Mike and his partner, Larry LeDoyen, felt that small and mid-sized enterprises often struggle with clarity as to what their problems are and which they should prioritize. They were also acutely aware of the value of each day in the life of a small business, so they wanted to bring velocity to identifying and solving these challenges. Velarity was incorporated on February 1, 2014, and landed its first customer within the month.

Now, Velarity specializes in assessing a business with an eye for the core elements of leadership, organizational structure, financial health, ownership issues, sales and marketing, and business development strategy. Mike and his team start by spending three to five days inside the client business, interviewing senior leaders and getting a feel for the internal dynamics. Through a lens of experience and objectivity, this intelligence is synthesized into an operations proposal, providing a platform for implementation in which Velarity works side-by-side with key employees to achieve results. Once its specific goals for a client are accomplished, Velarity stands ready to serve in an official advisory capacity, providing an important thread of support within the fabric of the business.

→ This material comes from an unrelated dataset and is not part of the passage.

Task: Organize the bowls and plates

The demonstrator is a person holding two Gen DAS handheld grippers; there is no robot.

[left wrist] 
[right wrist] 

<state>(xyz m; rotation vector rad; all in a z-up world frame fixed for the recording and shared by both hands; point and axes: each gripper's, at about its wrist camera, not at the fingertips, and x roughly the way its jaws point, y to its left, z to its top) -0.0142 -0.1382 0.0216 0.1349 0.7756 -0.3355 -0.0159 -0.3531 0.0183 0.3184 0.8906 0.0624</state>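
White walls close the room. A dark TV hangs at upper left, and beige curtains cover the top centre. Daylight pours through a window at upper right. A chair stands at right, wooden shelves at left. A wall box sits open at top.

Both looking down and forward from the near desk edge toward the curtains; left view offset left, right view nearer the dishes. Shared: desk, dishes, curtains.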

Mike and his team know how to solve business challenges because they’ve seen most of them before. Whether it’s negotiating lines of credit, cultivating relationships with customers or vendors, making critical decisions about strategic or financial initiatives, or tackling leadership challenges, they generally see results within several months. “When we engage a customer, it’s critical that we don’t add to their expense line or detract from their bottom line,” Mike affirms. “We have the ability to make a positive financial impact that more than pays for itself.”

As the Velarity approach has the biggest impact on smaller enterprises in the shortest timeframe, the company is currently focusing its efforts on clients with revenues of up to $20 million that are generally between three and seven years old. “We can really add value when a leader has carried a business as far as they can but have hit a wall,” Mike says. “You can’t run a $5 million company the same way you run a $1 to $2 million dollar company, and sometimes it’s hard to visualize that difference and make that leap. We give leaders clarity about the future if they’re really looking to break down that wall and grow their business.”

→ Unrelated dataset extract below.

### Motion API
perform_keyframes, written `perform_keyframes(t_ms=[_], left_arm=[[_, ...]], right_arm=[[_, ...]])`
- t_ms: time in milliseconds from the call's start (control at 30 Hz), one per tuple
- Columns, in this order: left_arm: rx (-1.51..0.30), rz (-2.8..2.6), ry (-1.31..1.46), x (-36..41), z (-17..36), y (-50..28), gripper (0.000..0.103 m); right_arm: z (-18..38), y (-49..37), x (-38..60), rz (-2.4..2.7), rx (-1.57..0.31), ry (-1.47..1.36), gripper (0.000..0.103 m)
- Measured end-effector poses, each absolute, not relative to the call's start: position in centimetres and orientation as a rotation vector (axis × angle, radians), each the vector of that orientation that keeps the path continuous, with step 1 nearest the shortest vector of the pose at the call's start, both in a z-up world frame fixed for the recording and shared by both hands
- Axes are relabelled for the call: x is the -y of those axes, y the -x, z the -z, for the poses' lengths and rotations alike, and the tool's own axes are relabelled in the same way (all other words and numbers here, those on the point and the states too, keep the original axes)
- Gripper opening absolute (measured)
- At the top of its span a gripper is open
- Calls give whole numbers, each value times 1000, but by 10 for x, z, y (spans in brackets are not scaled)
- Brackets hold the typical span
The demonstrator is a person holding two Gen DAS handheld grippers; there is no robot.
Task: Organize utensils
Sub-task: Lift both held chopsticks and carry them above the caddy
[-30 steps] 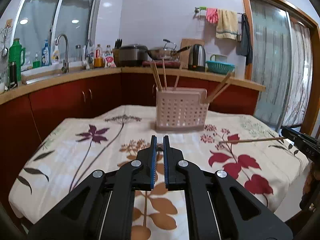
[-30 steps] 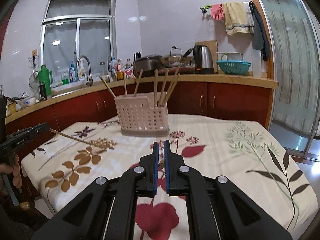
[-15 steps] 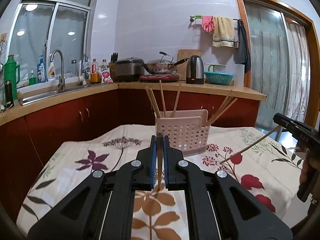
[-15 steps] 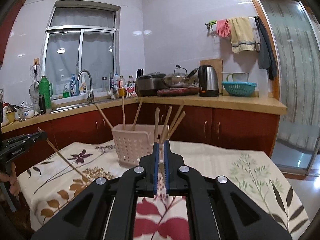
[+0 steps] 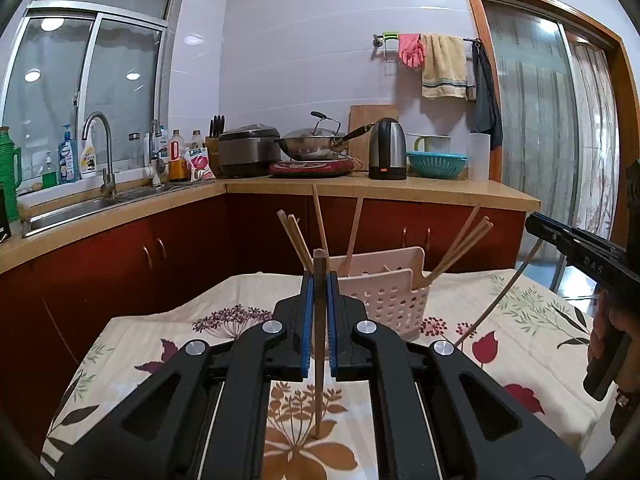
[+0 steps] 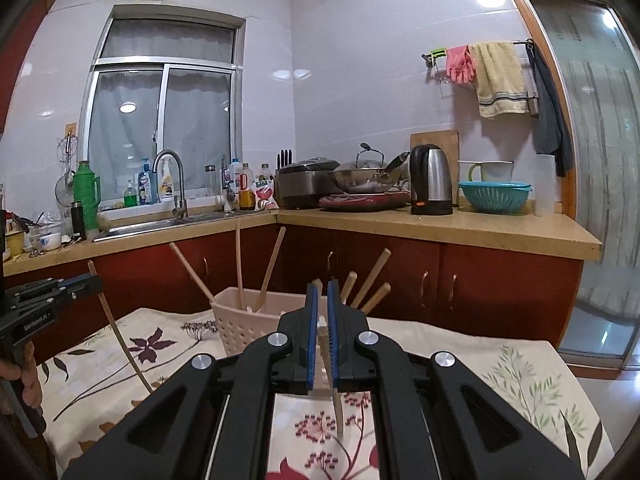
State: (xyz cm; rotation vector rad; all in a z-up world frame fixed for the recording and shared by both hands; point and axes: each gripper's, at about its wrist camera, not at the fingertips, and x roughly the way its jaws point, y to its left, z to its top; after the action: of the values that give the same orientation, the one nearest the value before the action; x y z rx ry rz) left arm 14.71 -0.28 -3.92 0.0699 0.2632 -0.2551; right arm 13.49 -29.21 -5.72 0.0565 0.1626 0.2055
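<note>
In the left wrist view my left gripper (image 5: 319, 280) is shut on a wooden chopstick (image 5: 319, 392) that stands nearly upright between the blue pads, its lower tip above the tablecloth. My right gripper (image 6: 320, 292) is shut on another chopstick (image 6: 338, 412), which hangs below the jaws. A pale pink perforated basket (image 5: 384, 300) (image 6: 240, 328) with several chopsticks leaning in it stands on the table just beyond both grippers. From the left wrist view the right gripper (image 5: 534, 226) shows at the right edge, its chopstick (image 5: 496, 300) slanting down.
The table wears a floral cloth (image 5: 520, 332). Red cabinets and a wooden counter (image 5: 400, 190) wrap behind it, carrying a sink (image 5: 80, 208), rice cooker, wok and kettle (image 5: 387, 154). A glass door (image 5: 532, 152) is at the right. A person's hand (image 6: 24, 380) holds the left gripper's handle.
Both grippers have risen off the table with a chopstick each and moved toward the basket. The chopsticks, lying low before, now hang clear of the cloth.
</note>
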Motion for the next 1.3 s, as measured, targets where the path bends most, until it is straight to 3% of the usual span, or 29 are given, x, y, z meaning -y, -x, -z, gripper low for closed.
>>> perform_keyframes(t_ms=[500,1300], left_arm=[[-260,281,-59,5,36,-178,7],[-13,371,-12,21,-81,-214,7]], right_arm=[[61,-169,284,-207,-199,-48,6],[-43,-207,287,-270,71,-101,6]])
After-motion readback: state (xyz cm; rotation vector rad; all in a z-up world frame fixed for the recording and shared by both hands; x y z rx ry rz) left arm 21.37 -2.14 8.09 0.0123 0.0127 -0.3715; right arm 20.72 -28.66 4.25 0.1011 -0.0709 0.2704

When Mike considers the fundamentals that make Velarity successful, he sees the legacy of his father. In the retail world of the Northeast and Mid-Atlantic, before Wal-Mart and Target trampled the competition, Mike’s dad was a top-notch fixer for regional players Jamesway and Ames, rescuing struggling stores and opening others. This meant frequent moves for Mike’s family, with new schools and new friends, but it also exposed Mike to his father’s work—and remarkable talent—in the business world. His greatest skill, one that still echoes today through the management style Mike himself has crafted, was simplification.

“My father had a way of simplifying what makes a business successful,” Mike says. “He would distill a business model down to its fundamentals to see if they made sense. It’s pretty easy to watch the dollars in and dollars out, in terms of basic mechanics. At Velarity today, I do the same thing. It’s easy to get bogged down in the minutia. But my talent, like his, has always been seeing the bigger picture, and analyzing how the pieces fit together, both immediately and down the road. Sometimes that can be as simple as comparing our revenues to our costs, and sometimes it’s much more than that.”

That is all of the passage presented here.